Question:

I know you are a Daniel expert.  I heard a sermon recently regarding a scripture in Dan 10 about an angel being delayed for 21 days. I am having a hard time making sense about this, because this says to me that Gods army is finite and limited. Which makes me question God’s power to be honest.  Can you help me make sense of this and understand God and his sovereignty in this scenario.   Thanks a bunch

Answer:
I wonder what you are assuming about angels.  Are you assuming that the angels have infinite power?  Are you assuming that they can accomplish everything they attempt to do instantly?  What about the power of the angels who have rebelled against God?  Are the angels who have rebelled against God and who are in service to Satan any less powerful that Michael or Gabriel? These are open questions, but perhaps you have made assumptions about these questions in the past.

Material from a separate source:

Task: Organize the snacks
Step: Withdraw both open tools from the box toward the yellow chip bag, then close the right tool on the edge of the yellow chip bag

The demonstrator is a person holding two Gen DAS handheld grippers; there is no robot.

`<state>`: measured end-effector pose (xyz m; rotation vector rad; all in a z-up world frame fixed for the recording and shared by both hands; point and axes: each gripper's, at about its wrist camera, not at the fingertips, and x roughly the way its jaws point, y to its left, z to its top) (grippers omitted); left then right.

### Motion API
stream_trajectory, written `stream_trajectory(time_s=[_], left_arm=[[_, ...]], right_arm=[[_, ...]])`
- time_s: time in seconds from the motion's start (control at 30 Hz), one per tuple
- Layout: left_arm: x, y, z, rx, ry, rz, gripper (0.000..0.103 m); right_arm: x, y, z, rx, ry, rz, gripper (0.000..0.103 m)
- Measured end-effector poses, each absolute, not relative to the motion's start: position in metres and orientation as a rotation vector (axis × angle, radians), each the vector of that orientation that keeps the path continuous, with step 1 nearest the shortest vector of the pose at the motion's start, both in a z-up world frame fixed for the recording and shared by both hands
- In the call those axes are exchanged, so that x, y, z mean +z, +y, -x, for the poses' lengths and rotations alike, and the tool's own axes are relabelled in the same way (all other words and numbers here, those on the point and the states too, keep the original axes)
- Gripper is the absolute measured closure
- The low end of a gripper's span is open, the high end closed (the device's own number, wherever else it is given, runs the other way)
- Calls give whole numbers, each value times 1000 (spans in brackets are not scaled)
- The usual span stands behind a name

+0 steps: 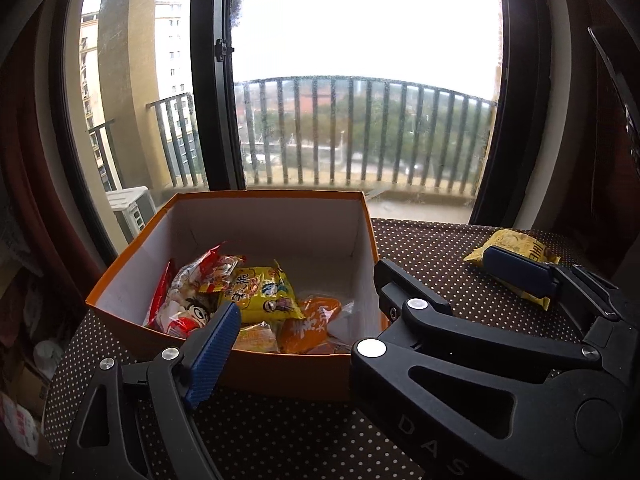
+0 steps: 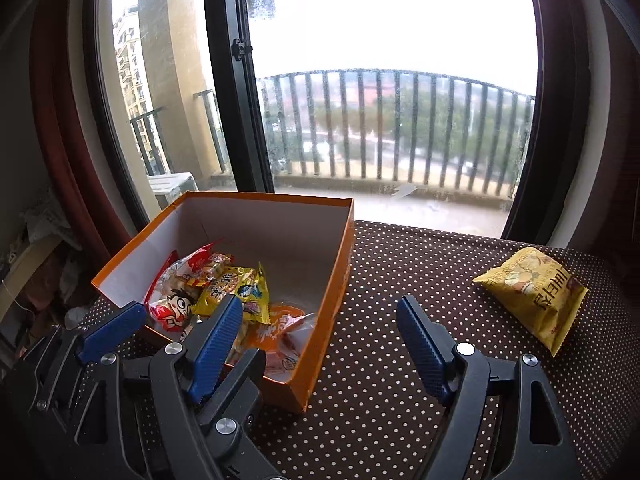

To be honest, we really know relatively little about angels from the Bible.  God’s army of angels is finite, as God’s army of Christians is finite.  Can Christians accomplish everything that God desires?  Does the fact that God’s will is not always done mean that God is not sovereign?  (That God’s will is not always done is proved by Matthew 6:10)  Does the fact that we humans are finite and limited mean that God is not powerful?  I do not think so.  Does that fact that angels are finite and limited mean that God is finite and limited? I do not think so.
So, I think that your question is created because of an assumption you might be making which simply is not correct–that God’s will is always done or perhaps that angels are so powerful that they can accomplish God’s will instantaneously.  What precisely was going on behind the scenes in Daniel 10 is not clear and God does not make it perfectly clear.  However, what is apparent is that there was an angelic battle going on behind the scenes to which we are only given a hint from the statements at the end of chapter 10 about the “prince of Persia,” the “prince of Greece,” and about “Michael your prince.”  I believe that “the prince of Persia” and “the prince of Greece” are likely to be angels who are in rebellion to God. (Dan 10:20)  The good news is that God’s angelic forces won the battle and the awesome vision was given to Daniel in Daniel chapter 11.
Sorry that I have to be a bit vague about exactly what is happening behind the scene in Daniel 10, but the fact that the response took twenty-one days does not mean that God is not all-powerful, but that he gives free will, both to humans and, apparently, to angelic beings, both of whom are limited in power and are subject to time.